# EXERCISE PROMPT
Look through the material below and return every line that contains "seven".

# EXTRACTED RECORDS
%%

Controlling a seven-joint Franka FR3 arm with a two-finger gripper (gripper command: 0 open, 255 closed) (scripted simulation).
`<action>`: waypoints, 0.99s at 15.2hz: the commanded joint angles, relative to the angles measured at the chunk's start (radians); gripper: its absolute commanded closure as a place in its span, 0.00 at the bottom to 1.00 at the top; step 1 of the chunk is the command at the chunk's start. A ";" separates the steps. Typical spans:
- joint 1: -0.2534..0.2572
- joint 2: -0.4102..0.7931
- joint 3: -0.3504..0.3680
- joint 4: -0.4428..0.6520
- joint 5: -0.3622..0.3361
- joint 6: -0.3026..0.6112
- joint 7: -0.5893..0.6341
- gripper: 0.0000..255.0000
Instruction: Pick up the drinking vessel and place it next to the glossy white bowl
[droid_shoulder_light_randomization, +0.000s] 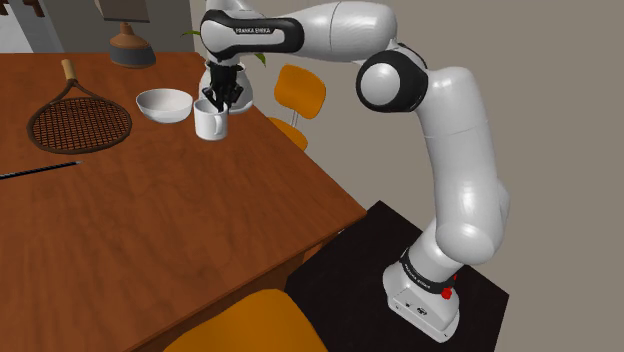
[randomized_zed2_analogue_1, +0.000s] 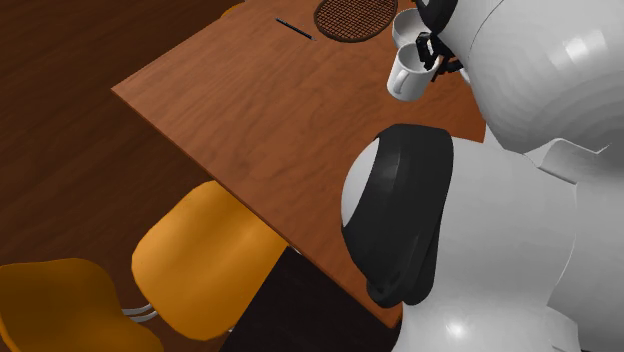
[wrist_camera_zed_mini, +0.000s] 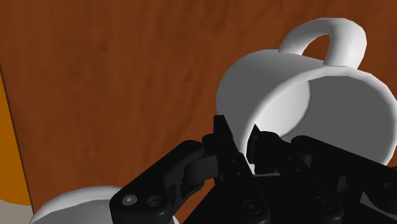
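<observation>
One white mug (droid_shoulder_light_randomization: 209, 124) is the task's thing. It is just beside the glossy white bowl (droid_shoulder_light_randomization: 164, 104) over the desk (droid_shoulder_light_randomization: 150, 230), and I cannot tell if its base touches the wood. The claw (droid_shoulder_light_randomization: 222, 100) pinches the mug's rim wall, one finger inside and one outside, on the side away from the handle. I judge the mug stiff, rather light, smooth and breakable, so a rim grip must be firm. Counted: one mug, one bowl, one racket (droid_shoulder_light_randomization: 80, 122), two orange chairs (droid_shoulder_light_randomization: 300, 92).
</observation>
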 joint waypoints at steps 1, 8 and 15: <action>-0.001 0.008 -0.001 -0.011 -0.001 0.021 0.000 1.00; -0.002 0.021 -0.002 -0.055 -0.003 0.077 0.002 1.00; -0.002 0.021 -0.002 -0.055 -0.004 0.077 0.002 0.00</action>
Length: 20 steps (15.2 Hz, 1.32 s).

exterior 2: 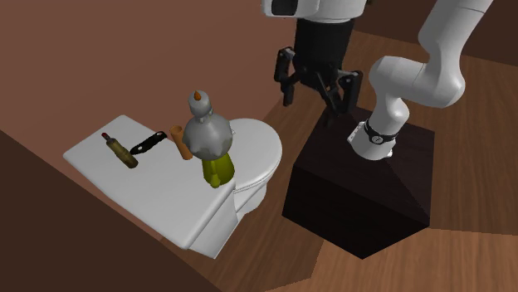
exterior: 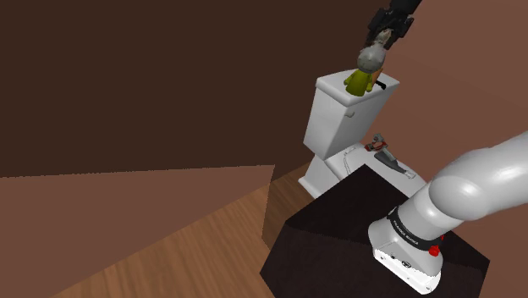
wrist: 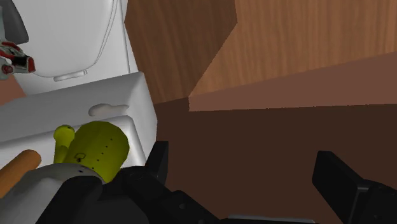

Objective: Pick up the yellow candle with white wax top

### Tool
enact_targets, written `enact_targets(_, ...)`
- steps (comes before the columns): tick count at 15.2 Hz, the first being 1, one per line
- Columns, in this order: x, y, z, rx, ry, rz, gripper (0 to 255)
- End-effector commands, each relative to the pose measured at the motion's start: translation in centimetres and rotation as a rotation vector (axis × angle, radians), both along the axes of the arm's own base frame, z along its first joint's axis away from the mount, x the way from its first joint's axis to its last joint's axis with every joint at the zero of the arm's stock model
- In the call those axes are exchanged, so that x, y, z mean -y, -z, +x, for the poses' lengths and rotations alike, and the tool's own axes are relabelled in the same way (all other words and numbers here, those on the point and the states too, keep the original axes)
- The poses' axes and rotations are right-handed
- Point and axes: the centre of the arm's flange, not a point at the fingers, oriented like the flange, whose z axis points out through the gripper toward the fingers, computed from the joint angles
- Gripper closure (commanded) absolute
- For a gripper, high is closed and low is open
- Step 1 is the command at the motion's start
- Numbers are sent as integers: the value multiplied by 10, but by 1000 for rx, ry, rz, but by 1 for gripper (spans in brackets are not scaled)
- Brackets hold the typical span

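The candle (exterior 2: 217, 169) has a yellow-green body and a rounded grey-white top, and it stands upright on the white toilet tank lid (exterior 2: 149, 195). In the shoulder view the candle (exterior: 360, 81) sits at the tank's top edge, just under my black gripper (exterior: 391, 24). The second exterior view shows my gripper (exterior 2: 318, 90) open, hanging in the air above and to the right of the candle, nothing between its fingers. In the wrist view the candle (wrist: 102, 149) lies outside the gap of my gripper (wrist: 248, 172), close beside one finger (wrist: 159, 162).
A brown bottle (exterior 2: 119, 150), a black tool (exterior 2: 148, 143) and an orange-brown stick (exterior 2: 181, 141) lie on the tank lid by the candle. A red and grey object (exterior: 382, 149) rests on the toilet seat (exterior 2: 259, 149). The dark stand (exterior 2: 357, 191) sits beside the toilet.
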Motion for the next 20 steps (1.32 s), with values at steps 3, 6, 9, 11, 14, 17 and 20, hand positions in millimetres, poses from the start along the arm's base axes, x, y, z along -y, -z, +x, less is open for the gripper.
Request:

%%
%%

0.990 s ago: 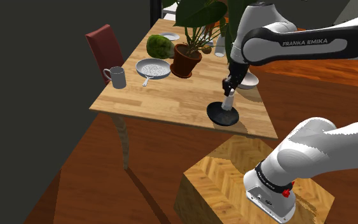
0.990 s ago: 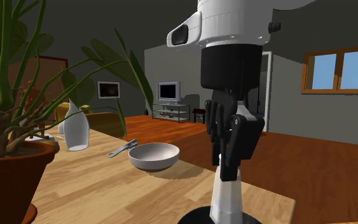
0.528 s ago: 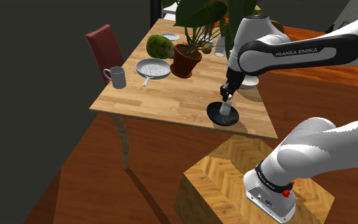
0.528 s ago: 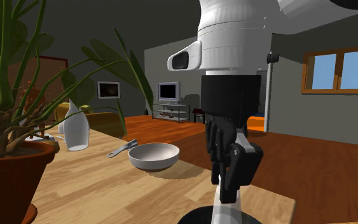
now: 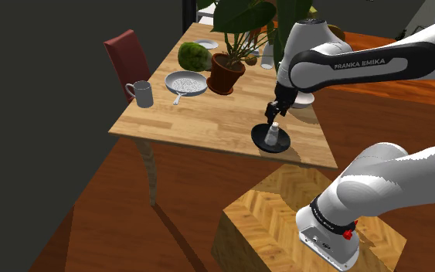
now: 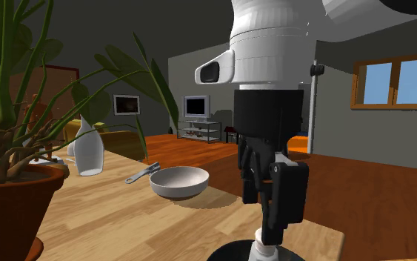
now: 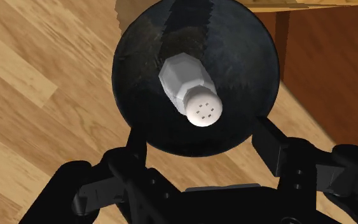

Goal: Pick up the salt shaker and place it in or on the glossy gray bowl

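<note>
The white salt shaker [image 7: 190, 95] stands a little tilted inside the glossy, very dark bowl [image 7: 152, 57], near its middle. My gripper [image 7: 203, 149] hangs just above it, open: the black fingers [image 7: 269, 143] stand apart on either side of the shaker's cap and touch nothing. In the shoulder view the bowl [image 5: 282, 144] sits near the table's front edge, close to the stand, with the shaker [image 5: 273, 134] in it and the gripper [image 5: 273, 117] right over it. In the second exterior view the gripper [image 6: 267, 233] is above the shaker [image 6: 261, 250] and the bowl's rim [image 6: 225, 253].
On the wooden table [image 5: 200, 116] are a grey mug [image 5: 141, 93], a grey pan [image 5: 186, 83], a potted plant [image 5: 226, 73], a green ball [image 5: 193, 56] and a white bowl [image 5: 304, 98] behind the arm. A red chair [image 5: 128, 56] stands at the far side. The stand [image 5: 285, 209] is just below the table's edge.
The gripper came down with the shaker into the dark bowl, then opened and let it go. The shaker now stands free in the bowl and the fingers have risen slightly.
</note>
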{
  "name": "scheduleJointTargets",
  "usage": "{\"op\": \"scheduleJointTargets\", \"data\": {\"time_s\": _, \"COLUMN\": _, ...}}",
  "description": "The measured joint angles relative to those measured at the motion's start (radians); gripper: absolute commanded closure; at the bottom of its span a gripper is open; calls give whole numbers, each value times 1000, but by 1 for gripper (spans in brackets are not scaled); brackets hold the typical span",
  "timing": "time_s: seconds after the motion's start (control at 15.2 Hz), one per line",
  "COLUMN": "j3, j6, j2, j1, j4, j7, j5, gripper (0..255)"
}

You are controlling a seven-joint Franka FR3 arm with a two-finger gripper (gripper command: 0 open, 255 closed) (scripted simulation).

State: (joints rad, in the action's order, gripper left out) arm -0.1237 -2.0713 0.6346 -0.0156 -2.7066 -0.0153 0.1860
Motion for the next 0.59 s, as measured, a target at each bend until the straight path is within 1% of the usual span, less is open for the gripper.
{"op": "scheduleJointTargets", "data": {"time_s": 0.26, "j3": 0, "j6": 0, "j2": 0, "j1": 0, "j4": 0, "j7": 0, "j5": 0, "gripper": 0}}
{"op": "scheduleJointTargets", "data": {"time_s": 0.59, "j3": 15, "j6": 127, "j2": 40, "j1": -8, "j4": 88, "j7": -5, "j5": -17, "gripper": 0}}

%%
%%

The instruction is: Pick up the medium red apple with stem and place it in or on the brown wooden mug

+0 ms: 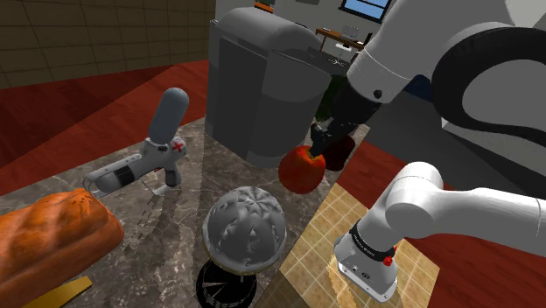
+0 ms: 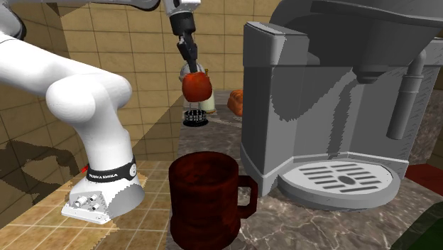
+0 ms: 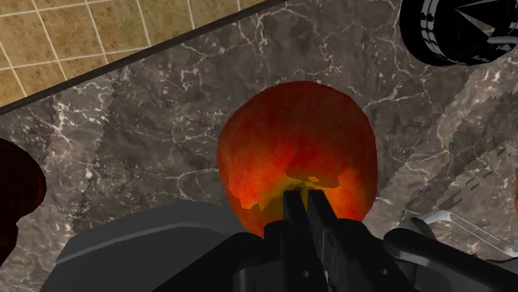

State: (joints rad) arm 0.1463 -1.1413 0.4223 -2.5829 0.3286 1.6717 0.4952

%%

# RESPONSE TO THIS TASK
Controlling a seven-joint Franka FR3 arm with a two-finger gripper (gripper command: 0 open, 255 closed) (scripted simulation).
You are controlling a seven-joint Franka FR3 arm with a two-finger gripper (gripper command: 0 open, 255 closed) (scripted simulation).

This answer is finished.